WORK REQUEST -
Each entry must be output once more without any change.

Excerpts from a dataset

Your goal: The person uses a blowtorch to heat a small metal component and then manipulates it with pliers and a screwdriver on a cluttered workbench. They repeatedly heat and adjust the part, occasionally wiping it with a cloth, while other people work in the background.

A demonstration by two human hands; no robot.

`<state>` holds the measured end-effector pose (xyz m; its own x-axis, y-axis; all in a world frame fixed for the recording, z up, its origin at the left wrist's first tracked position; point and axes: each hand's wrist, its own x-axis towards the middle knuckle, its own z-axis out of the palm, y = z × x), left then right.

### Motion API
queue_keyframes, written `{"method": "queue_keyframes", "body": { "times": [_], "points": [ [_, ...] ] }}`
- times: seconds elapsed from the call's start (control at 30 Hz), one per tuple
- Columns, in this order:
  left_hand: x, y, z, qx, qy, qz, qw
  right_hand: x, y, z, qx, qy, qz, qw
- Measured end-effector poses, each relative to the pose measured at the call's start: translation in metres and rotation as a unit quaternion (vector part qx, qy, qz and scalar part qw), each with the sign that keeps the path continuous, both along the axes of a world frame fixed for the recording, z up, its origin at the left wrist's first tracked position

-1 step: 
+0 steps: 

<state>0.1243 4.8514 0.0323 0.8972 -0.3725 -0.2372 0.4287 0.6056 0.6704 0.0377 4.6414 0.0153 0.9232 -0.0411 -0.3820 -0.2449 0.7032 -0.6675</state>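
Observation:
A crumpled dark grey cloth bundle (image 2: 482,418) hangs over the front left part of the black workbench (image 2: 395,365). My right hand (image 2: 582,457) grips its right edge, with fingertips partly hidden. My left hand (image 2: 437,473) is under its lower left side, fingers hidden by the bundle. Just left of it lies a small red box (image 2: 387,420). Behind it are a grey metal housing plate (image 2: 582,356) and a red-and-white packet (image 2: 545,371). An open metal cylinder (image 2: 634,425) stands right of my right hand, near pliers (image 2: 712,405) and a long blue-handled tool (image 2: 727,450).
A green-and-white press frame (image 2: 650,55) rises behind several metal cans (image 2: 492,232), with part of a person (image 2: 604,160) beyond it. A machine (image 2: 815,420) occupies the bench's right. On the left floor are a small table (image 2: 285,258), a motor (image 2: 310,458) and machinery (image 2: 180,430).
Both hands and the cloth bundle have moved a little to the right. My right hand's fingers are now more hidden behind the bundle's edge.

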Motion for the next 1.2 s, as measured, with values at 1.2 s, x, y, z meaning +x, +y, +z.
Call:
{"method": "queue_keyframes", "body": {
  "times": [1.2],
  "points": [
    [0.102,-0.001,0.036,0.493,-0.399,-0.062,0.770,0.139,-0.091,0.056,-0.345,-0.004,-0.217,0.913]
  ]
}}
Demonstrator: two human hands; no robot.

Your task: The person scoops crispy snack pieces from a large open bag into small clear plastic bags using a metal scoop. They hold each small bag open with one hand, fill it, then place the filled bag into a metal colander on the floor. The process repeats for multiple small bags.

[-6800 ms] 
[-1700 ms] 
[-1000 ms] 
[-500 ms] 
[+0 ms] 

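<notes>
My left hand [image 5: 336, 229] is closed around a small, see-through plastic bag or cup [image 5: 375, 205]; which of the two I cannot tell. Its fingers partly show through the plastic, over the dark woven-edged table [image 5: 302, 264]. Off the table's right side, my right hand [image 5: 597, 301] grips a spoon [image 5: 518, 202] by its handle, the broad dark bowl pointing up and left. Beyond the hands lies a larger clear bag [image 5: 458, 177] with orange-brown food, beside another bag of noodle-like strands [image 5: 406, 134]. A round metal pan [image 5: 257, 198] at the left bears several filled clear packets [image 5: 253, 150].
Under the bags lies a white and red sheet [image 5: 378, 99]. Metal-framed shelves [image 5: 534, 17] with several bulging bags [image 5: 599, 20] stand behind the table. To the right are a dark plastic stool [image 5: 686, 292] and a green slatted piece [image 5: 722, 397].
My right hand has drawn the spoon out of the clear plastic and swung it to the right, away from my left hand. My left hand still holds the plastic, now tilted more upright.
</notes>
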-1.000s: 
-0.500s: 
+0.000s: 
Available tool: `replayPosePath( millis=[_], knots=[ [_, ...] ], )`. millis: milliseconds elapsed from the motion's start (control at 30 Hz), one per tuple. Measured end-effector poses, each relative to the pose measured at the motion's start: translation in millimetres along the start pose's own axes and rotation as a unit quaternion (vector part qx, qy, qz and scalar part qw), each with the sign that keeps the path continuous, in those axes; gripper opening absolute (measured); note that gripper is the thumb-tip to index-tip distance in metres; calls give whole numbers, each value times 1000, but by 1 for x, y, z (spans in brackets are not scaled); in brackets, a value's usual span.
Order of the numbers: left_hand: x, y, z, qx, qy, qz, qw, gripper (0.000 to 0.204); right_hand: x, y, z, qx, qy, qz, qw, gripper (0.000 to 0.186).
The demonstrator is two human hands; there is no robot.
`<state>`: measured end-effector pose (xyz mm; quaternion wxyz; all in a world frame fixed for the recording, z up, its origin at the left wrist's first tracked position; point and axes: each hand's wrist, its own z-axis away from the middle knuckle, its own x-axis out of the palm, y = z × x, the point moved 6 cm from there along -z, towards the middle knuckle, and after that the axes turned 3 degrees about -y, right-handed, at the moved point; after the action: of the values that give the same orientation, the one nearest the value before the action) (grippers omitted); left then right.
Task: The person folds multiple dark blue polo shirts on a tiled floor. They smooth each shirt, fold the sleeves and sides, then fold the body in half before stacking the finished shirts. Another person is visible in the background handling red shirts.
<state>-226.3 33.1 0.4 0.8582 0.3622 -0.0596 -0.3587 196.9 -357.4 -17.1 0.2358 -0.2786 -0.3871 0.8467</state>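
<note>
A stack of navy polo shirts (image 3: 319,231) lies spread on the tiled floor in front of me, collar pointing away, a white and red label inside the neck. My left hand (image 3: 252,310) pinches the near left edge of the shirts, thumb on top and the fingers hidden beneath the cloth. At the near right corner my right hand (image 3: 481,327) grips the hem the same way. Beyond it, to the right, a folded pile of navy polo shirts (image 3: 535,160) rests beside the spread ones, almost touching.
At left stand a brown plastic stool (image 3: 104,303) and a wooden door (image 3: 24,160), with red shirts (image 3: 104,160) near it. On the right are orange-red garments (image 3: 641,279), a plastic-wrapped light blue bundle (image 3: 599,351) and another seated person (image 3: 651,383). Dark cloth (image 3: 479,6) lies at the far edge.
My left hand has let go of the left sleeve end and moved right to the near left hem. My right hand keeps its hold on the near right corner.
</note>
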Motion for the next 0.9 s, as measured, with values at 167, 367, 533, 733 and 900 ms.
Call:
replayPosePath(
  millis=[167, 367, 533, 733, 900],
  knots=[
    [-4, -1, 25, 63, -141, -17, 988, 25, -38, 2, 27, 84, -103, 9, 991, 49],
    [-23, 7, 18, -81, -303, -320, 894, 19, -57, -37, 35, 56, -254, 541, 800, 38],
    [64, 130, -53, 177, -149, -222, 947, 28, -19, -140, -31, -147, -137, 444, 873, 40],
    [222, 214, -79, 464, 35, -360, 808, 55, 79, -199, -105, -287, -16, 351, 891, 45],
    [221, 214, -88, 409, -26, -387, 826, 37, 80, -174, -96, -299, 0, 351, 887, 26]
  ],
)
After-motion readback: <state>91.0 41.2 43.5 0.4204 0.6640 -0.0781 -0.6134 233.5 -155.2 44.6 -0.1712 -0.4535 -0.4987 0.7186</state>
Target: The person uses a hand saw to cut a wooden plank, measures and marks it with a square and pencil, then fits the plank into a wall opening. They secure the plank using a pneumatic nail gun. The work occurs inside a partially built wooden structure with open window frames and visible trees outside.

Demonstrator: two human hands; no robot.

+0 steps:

ANSWER FOR THIS EXERCISE -
Your goal: The person uses a blowtorch to heat a small metal component and then manipulates it with pliers and a screwdriver on a cluttered workbench. They repeatedly heat and adjust the part, occasionally wiping it with a cloth, while other people work in the background.

A demonstration by two human hands; no robot.

`<state>` holds the measured end-effector pose (xyz m; its own x-axis, y-axis; all in a world frame fixed for the recording, z up, its origin at the left wrist's first tracked position; point and axes: each hand's wrist, its own x-axis towards the middle knuckle, its own z-axis out of the palm, y = z × x), left then right.

### Motion API
queue_keyframes, written `{"method": "queue_keyframes", "body": { "times": [_], "points": [ [_, ...] ] }}`
- times: seconds elapsed from the call's start (control at 30 Hz), one per tuple
- Columns, in this order:
  left_hand: x, y, z, qx, qy, qz, qw
  right_hand: x, y, z, qx, qy, qz, qw
- Measured end-effector poses, each relative to the pose measured at the call's start: translation in metres and rotation as a unit quaternion (vector part qx, qy, qz and scalar part qw), each with the sign that keeps the path continuous, both along the axes of a world frame fixed for the recording, z up, its origin at the left wrist's first tracked position

-1 step: 
+0 steps: 

<state>0.1243 4.8514 0.0323 0.8972 -0.3725 -0.2372 0.4287 0.6056 0.6704 0.0377 4.6414 0.0153 0.9232 -0.0411 -0.3820 -0.2449 0.7032 -0.6675</state>
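Observation:
A crumpled dark grey cloth bundle (image 2: 482,418) hangs over the front left part of the black workbench (image 2: 395,365). My right hand (image 2: 582,457) grips its right edge, with fingertips partly hidden. My left hand (image 2: 437,473) is under its lower left side, fingers hidden by the bundle. Just left of it lies a small red box (image 2: 387,420). Behind it are a grey metal housing plate (image 2: 582,356) and a red-and-white packet (image 2: 545,371). An open metal cylinder (image 2: 634,425) stands right of my right hand, near pliers (image 2: 712,405) and a long blue-handled tool (image 2: 727,450).
A green-and-white press frame (image 2: 650,55) rises behind several metal cans (image 2: 492,232), with part of a person (image 2: 604,160) beyond it. A machine (image 2: 815,420) occupies the bench's right. On the left floor are a small table (image 2: 285,258), a motor (image 2: 310,458) and machinery (image 2: 180,430).
Both hands and the cloth bundle have moved a little to the right. My right hand's fingers are now more hidden behind the bundle's edge.
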
Motion for the next 1.2 s, as measured, with values at 1.2 s, x, y, z meaning +x, +y, +z.
Call:
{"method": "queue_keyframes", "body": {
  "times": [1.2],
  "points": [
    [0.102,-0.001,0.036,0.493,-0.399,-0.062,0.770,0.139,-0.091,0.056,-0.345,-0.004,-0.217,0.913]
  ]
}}
Demonstrator: two human hands; no robot.

Your task: The person scoops crispy snack pieces from a large open bag into small clear plastic bags using a metal scoop. They hold each small bag open with one hand, fill it, then place the filled bag into a metal colander on the floor. The process repeats for multiple small bags.

[-6800 ms] 
[-1700 ms] 
[-1000 ms] 
[-500 ms] 
[+0 ms] 

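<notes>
My left hand [image 5: 336, 229] is closed around a small, see-through plastic bag or cup [image 5: 375, 205]; which of the two I cannot tell. Its fingers partly show through the plastic, over the dark woven-edged table [image 5: 302, 264]. Off the table's right side, my right hand [image 5: 597, 301] grips a spoon [image 5: 518, 202] by its handle, the broad dark bowl pointing up and left. Beyond the hands lies a larger clear bag [image 5: 458, 177] with orange-brown food, beside another bag of noodle-like strands [image 5: 406, 134]. A round metal pan [image 5: 257, 198] at the left bears several filled clear packets [image 5: 253, 150].
Under the bags lies a white and red sheet [image 5: 378, 99]. Metal-framed shelves [image 5: 534, 17] with several bulging bags [image 5: 599, 20] stand behind the table. To the right are a dark plastic stool [image 5: 686, 292] and a green slatted piece [image 5: 722, 397].
My right hand has drawn the spoon out of the clear plastic and swung it to the right, away from my left hand. My left hand still holds the plastic, now tilted more upright.
</notes>
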-1.000s: 
-0.500s: 
+0.000s: 
Available tool: `replayPosePath( millis=[_], knots=[ [_, ...] ], )`. millis: milliseconds elapsed from the motion's start (control at 30 Hz), one per tuple. Measured end-effector poses, each relative to the pose measured at the motion's start: translation in millimetres along the start pose's own axes and rotation as a unit quaternion (vector part qx, qy, qz and scalar part qw), each with the sign that keeps the path continuous, in those axes; gripper opening absolute (measured); note that gripper is the thumb-tip to index-tip distance in metres; calls give whole numbers, each value times 1000, but by 1 for x, y, z (spans in brackets are not scaled); in brackets, a value's usual span.
Order of the numbers: left_hand: x, y, z, qx, qy, qz, qw, gripper (0.000 to 0.204); right_hand: x, y, z, qx, qy, qz, qw, gripper (0.000 to 0.186).
The demonstrator is two human hands; there is no robot.
`<state>`: measured end-effector pose (xyz mm; quaternion wxyz; all in a world frame fixed for the recording, z up, its origin at the left wrist's first tracked position; point and axes: each hand's wrist, its own z-axis away from the middle knuckle, its own x-axis out of the palm, y = z × x, the point moved 6 cm from there along -z, towards the middle knuckle, and after that the axes turned 3 degrees about -y, right-handed, at the moved point; after the action: of the values that give the same orientation, the one nearest the value before the action) (grippers omitted); left then right.
Task: The person folds multiple dark blue polo shirts on a tiled floor. They smooth each shirt, fold the sleeves and sides, then fold the body in half before stacking the finished shirts. Another person is visible in the background handling red shirts.
<state>-226.3 33.1 0.4 0.8582 0.3622 -0.0596 -0.3587 196.9 -357.4 -17.1 0.2358 -0.2786 -0.3871 0.8467</state>
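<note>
A stack of navy polo shirts (image 3: 319,231) lies spread on the tiled floor in front of me, collar pointing away, a white and red label inside the neck. My left hand (image 3: 252,310) pinches the near left edge of the shirts, thumb on top and the fingers hidden beneath the cloth. At the near right corner my right hand (image 3: 481,327) grips the hem the same way. Beyond it, to the right, a folded pile of navy polo shirts (image 3: 535,160) rests beside the spread ones, almost touching.
At left stand a brown plastic stool (image 3: 104,303) and a wooden door (image 3: 24,160), with red shirts (image 3: 104,160) near it. On the right are orange-red garments (image 3: 641,279), a plastic-wrapped light blue bundle (image 3: 599,351) and another seated person (image 3: 651,383). Dark cloth (image 3: 479,6) lies at the far edge.
My left hand has let go of the left sleeve end and moved right to the near left hem. My right hand keeps its hold on the near right corner.
</note>
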Motion for the next 0.9 s, as measured, with values at 167, 367, 533, 733 and 900 ms.
Call:
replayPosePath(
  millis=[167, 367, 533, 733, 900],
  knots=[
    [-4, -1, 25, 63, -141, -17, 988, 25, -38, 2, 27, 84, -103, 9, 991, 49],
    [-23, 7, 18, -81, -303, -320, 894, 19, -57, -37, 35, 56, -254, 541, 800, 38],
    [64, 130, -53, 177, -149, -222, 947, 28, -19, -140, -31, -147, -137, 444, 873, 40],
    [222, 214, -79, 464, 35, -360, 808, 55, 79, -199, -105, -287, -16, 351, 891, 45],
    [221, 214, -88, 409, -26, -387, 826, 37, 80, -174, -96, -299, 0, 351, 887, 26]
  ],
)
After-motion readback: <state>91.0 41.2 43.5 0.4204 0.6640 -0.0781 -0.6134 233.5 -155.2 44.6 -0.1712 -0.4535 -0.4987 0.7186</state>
Target: The person uses a hand saw to cut a wooden plank, measures and marks it with a square and pencil, then fits the plank into a wall opening. They secure the plank using a pneumatic nail gun. The work occurs inside a partially built wooden structure with open window frames and visible trees outside.

Demonstrator: two human hands; no robot.

+0 steps:

No further output is expected for this exercise.